Hi Ady, I was hoping to reduce co2 to be honest. I know you shouldn't read to much into bubble count but I'm at 2 bps at the moment. I was hoping to slowly reduce that to around 1 bps. With regard to the dc - what about the time delay? if it's green 2 hours after lights on would that not be the actual reading 2 hours earlier? Or does that only apply when you first fill the dc with new solution? fyi I switch the co2 on 2 hrs before the lights come on. Also dosing liquid carbon as a belt and braces approach.

Thanks for your help chaps
 
Hi Ady, I was hoping to reduce co2 to be honest. I know you shouldn't read to much into bubble count but I'm at 2 bps at the moment. I was hoping to slowly reduce that to around 1 bps.

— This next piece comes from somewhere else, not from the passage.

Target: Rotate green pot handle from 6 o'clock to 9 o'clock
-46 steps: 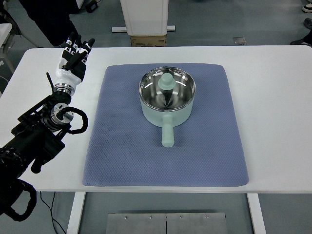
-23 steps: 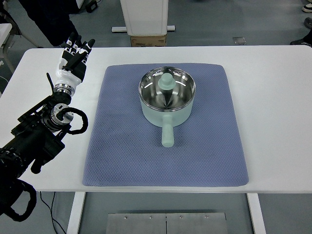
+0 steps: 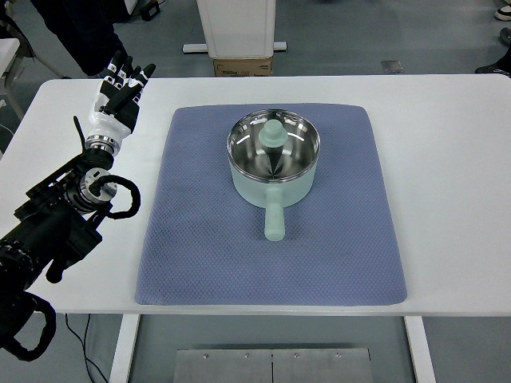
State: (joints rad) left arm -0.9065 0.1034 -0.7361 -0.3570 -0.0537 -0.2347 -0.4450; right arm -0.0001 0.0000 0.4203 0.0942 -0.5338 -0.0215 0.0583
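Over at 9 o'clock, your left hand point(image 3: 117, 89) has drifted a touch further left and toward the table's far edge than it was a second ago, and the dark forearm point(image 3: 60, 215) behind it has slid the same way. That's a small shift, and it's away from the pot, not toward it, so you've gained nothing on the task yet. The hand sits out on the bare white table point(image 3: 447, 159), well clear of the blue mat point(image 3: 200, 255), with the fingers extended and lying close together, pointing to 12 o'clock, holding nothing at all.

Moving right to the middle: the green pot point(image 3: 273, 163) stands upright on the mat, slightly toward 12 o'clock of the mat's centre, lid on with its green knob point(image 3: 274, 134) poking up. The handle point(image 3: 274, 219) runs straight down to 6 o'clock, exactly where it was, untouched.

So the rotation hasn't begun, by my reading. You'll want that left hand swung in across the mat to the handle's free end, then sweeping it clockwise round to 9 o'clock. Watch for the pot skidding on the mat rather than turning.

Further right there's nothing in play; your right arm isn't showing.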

With regard to the dc - what about the time delay? if it's green 2 hours after lights on would that not be the actual reading 2 hours earlier? Or does that only apply when you first fill the dc with new solution? fyi I switch the co2 on 2 hrs before the lights come on. Also dosing liquid carbon as a belt and braces approach.

Thanks for your help chaps
well the dc is just a guide, as is the timing. the colour change is slow due to the slow rate at which the c02 has to interact with the aquarium water and then degas to react with the reagent in the dc...if you remove the dc from the tank and sit it on a shelf it certainly doesnt take that 2 hours to go blue again because the gas exchange is much faster without the water involved....likewise if you placed your c02 diffuser under the drop checker, then im sure the dc would react much faster as the gas would be directly effecting the reagent without having to dissolve into the water then degas out again.
Its best to cover the bases and have the c02 concentration at least somewhere near to what you think you have, its hard enough to get right without guesstimating based on a 2 hr adjustment period. The easiest way to do this is to have the dc showing a lime green for lights on, at least you know your in the ball park then, most of the time we have less c02 than we think, or at least its not in the right places!
If you want to reduce the co2 concentration then you will also have to reduce the lighting intensity otherwise you may well suffer plant health issues and resultant algae outbreaks. By all means reduce your c02 for the introduction of livestock, maybe even leave your lights off, you could then start with a dimmed lighting intensity with low injection rate and build both up slowly whilst monitoring your livestock and plants.
Cheerio,
Ady.
 
Thanks Ady. I see what your saying.. it's best not to take a chance on it and make sure the dc is green by the time the lights are on :thumbup: I've noticed that the gush dc with it's small opening for gas exchange takes far longer to change colour than my other dc. Think I'll go back to having the gas come on an extra hour earlier, so it comes on at 9.30 am. The tank does get a fair amount of indirect ambient light from two windows so having the co2 come on earlier might help with that. I have the lights set to come on at 12.30 with a 2hr ramping up period so the tank is only at 50% brightness by 1.30 and then full brightness by 2.30, then the same deal happens 2 hrs before the lights fully go off (you probably worked that out your self anyway lol ;) ) my thinking is this should help reduce the plants need for co2 until levels ramp up later in the day.

Cheers
 
Hi,
yeah the versatility from the lighting unit will help and makes perfect sense, i wish i had that option myself. The brown algae and curling leaves are however suggesting an imbalance between lighting and co2, maybe it's just the extra ambient light, maybe it's the change on flow and gas exchange, you could either increase co2 injection (which your trying to reduce) or reduce peak lighting intensity via your controller and see if this helps.
How long have you been suffering the issues and do they relate to increased ambient lighting or the change in flow pattern? It could be the problem was already there.
Cheerio,
Ady
 
Hi mate. yeah makes sense to use the controller seeing as I have that option. I'll try a lower peak intensity, maybe 70%, see how that goes.
The brown algae (diatoms?) started to appear after the first week. It's restricted to the tops of the rocks where I attached the moss using the yoghurt/blender method. I saw some signs of it before I messed with the spray bar.
The ambient light I would say has increased slightly what with the onset of spring.

Cheers
 
Hi Jon,
If you have a sec, could you post a few pictures of current status? The last pictures (with a lot of brown algae on rocks) are from 2 weeks ago?
Has the lower lighting intensity helped? Did you manage to block out the ambient light somehow?
I am enthusiastically watching this thread (and Ady34's aquanano40), as my tank's dimensions are similar. ... Mine is still in the planning stages, as our 6 month old twins :arghh: :arghh: are taking up all my 'aquarium building/tending' time.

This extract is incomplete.